* [Description of the task] Write out exactly, please, every line from the beginning of the entries to the line holding "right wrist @", and no pictures.

* [Records shown]

-- Opening Marker --

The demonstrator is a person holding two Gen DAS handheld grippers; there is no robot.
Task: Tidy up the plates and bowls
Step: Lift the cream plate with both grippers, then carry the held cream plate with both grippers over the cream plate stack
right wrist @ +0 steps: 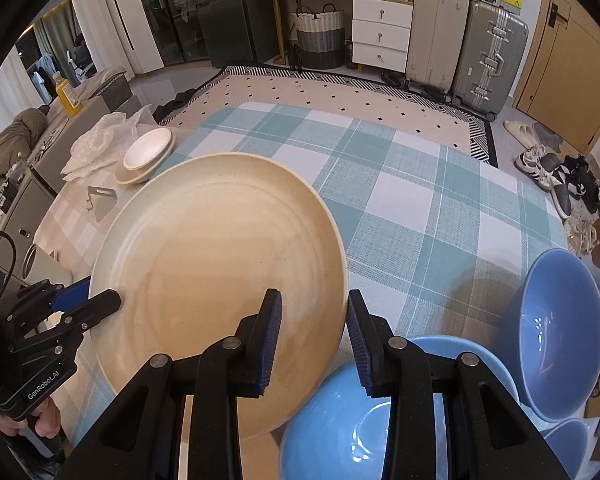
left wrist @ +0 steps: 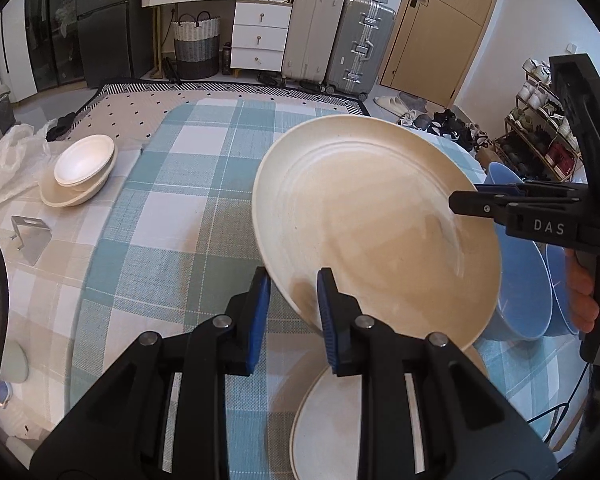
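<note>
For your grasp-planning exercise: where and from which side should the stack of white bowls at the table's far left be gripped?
Grip the top bowl of the stack by its thin rim, fingers straddling the wall from above. The bowls sit upright, nested and open-topped, and the near rim is unobstructed.

Both handheld tools black plastic, scissor-link arms with silver round pivot pins. Left gripper (left wrist: 293, 312) has blue ribbed pads, white "GenRobot.AI" lettering on its body. Right gripper (right wrist: 314, 336) likewise blue-padded, "DAS" in white on its side, small screw heads, pistol-style handle.
</note>
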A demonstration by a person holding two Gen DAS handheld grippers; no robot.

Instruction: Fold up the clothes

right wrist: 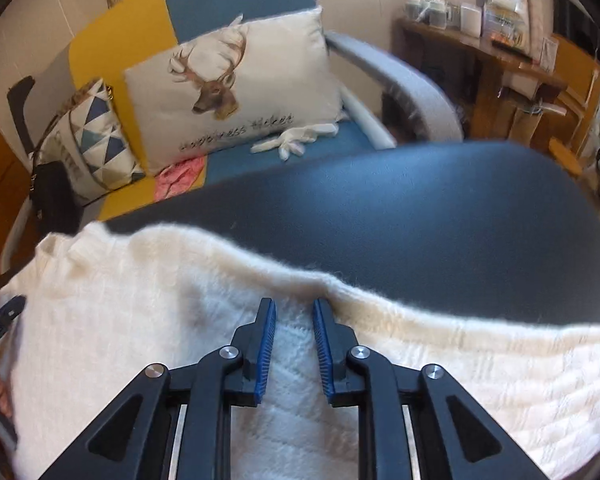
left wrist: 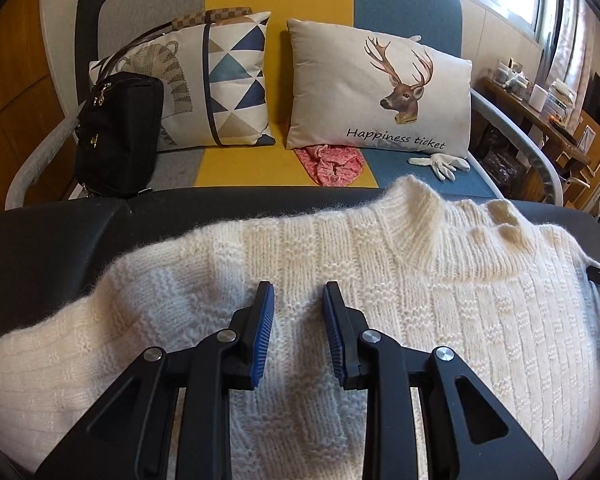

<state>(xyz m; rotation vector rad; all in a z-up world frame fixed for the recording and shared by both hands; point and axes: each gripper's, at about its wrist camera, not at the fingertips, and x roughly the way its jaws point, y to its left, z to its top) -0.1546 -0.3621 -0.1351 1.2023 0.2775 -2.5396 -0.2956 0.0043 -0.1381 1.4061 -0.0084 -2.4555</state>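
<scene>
Cream-white cable-knit wool sweater (left wrist: pixel 380 280) spread flat on the dark, smooth worktop (left wrist: pixel 60 240), collar on the far side of both tongs. Left tongs (left wrist: pixel 299 294) hover over the shoulder area, blades apart and empty; right tongs (right wrist: pixel 294 310) sit above the knit just short of its far fuzzy edge, likewise parted and gripping nothing. Judged stage — laying out and positioning, no fold yet made. The next move calls for each pair to lower, pinch an edge or sleeve, and carry it inward.
</scene>
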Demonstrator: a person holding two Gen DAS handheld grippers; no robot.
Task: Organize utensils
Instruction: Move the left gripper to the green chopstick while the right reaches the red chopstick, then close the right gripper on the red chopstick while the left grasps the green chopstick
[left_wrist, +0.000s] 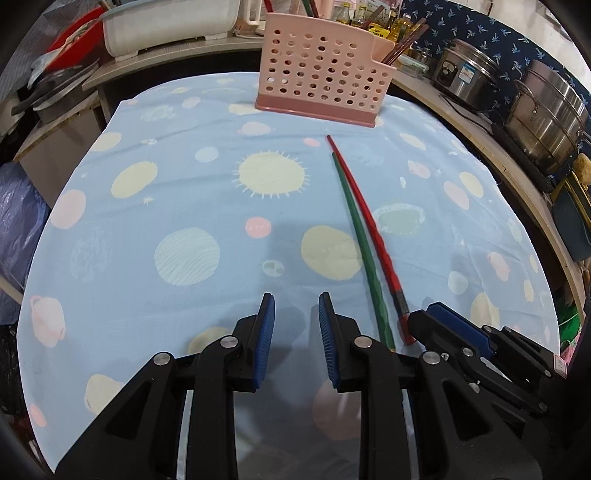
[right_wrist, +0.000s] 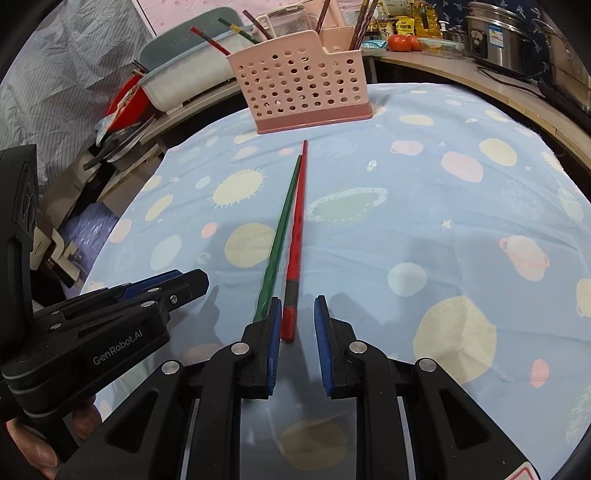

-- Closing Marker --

* [Solution]
The demonstrator is a person holding two Gen DAS handheld grippers; there is no robot.
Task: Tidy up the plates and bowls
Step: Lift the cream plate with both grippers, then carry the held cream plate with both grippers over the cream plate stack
right wrist @ +0 steps: 

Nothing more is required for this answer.